What is required: Using the entries that follow, transcribe only the lines from the line with "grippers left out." to the line with "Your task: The", both included, exactly as they stand and without pictures.

[Stored dataset items]
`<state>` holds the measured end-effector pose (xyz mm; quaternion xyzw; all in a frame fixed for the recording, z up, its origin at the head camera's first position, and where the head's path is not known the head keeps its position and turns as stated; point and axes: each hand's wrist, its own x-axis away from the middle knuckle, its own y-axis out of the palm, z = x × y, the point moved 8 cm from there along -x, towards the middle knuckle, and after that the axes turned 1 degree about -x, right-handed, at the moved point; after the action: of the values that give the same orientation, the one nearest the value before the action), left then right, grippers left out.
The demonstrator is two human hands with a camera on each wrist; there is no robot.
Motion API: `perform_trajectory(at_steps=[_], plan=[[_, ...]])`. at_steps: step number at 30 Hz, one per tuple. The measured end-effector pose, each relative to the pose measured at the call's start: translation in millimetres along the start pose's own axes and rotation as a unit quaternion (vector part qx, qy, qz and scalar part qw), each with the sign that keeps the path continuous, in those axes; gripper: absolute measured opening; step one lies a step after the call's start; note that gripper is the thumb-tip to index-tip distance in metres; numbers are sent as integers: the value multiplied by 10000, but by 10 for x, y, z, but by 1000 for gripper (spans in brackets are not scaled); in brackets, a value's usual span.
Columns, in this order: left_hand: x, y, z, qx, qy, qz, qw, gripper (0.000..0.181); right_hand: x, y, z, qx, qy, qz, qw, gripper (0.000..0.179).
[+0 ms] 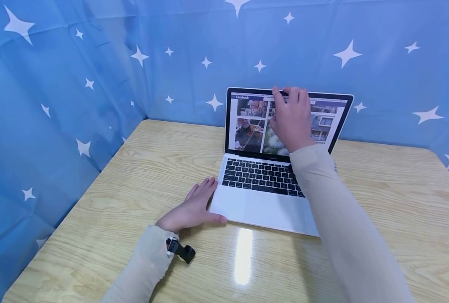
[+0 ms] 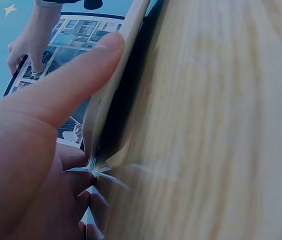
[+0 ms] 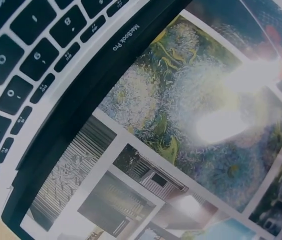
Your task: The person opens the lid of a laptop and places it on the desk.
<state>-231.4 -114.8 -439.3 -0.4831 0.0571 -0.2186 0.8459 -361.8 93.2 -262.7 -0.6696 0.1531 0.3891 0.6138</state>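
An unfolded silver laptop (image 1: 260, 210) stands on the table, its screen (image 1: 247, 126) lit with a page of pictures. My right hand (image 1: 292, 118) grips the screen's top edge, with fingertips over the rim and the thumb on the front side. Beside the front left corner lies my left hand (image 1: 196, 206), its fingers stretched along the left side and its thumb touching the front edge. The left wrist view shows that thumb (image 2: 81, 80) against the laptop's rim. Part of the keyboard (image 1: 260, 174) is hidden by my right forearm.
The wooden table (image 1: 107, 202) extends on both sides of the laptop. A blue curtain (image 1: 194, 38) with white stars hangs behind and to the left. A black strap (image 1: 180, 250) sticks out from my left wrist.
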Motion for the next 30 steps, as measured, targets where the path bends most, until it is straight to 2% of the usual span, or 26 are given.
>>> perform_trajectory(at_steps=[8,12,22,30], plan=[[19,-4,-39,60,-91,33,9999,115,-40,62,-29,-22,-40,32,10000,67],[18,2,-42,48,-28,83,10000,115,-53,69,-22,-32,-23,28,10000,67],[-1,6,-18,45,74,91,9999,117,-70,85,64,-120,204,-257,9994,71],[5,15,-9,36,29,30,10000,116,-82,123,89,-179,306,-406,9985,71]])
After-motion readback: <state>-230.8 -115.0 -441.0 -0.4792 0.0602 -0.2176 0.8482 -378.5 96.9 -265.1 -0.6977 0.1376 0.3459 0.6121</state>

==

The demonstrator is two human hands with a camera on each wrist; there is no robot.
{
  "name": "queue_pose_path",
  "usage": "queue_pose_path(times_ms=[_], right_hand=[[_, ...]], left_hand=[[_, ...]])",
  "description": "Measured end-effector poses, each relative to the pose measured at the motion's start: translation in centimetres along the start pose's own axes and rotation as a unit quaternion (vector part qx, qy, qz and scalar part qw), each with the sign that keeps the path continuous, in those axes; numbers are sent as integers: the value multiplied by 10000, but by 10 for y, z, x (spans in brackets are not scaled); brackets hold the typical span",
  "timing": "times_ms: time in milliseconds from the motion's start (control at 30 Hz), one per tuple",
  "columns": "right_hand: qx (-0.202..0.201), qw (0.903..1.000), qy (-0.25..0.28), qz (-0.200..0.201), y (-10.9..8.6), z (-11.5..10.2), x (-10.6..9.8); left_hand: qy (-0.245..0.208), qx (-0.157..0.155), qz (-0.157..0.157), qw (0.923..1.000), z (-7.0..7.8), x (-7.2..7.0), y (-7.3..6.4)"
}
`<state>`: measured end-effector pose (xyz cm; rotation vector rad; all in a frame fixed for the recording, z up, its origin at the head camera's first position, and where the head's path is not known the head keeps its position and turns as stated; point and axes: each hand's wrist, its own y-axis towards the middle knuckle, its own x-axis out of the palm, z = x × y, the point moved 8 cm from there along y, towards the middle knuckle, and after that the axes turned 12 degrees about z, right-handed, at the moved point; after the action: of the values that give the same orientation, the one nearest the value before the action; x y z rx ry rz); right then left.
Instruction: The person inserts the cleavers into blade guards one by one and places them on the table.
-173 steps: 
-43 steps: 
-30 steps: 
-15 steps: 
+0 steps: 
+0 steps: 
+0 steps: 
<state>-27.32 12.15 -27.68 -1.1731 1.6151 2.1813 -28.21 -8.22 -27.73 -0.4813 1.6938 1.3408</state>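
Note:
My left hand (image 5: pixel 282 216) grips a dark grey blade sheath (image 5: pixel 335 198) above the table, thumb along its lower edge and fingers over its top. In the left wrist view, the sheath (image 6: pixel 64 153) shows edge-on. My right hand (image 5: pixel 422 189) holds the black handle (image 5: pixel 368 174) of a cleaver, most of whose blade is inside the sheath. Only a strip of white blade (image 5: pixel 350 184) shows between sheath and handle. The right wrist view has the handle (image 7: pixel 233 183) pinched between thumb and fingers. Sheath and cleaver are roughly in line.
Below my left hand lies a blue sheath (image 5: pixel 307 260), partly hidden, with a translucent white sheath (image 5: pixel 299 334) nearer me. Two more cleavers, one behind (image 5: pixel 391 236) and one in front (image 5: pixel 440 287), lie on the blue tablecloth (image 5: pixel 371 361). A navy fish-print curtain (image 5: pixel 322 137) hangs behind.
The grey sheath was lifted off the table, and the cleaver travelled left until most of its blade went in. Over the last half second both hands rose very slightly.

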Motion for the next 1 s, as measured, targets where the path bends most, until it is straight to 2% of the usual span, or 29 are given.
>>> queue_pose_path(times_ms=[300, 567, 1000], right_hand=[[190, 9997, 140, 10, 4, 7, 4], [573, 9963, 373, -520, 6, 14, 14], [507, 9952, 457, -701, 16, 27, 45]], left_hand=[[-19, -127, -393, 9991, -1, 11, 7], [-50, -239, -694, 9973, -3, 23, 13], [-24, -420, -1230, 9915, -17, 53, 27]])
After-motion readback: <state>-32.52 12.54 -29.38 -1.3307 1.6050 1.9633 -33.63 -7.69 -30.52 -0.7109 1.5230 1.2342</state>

Response to this exercise:
`<state>` holds the measured end-effector pose (xyz mm; quaternion xyzw; all in a frame fixed for the recording, z up, its origin at the head camera's first position, and where the head's path is not known the head keeps its position and turns as stated; point and axes: each hand's wrist, its own x-axis away from the middle knuckle, its own y-axis out of the palm, z = x × y, the point moved 8 cm from there along -x, towards the middle knuckle, and after that the axes turned 1 degree about -x, right-handed, at the moved point; after the action: of the values that give the same orientation, the one nearest the value before the action), left then right, grippers left out.
The demonstrator is two human hands with a camera on each wrist; there is no robot.
Motion API: `perform_trajectory(at_steps=[_], plan=[[_, ...]])`. at_steps: step number at 30 Hz, one per tuple. The measured end-effector pose, each relative to the pose measured at the call's start: translation in millimetres along the start pose's own axes and rotation as a unit quaternion (vector part qx, qy, qz and scalar part qw), each with the sign that keeps the path continuous, in those axes; gripper: absolute measured opening; step one lies a step after the call's start; note that gripper is the thumb-tip to index-tip distance in metres; numbers are sent as integers: the value multiplied by 10000, but by 10 for x, y, z, but by 1000 for gripper (spans in brackets are not scaled); in brackets, a value's usual span.
Columns, in this order: left_hand: x, y, z, qx, qy, qz, qw, gripper (0.000..0.181); right_hand: x, y, z, qx, qy, qz, qw, gripper (0.000..0.179).
[+0 ms] 
[+0 ms] 
[+0 ms] 
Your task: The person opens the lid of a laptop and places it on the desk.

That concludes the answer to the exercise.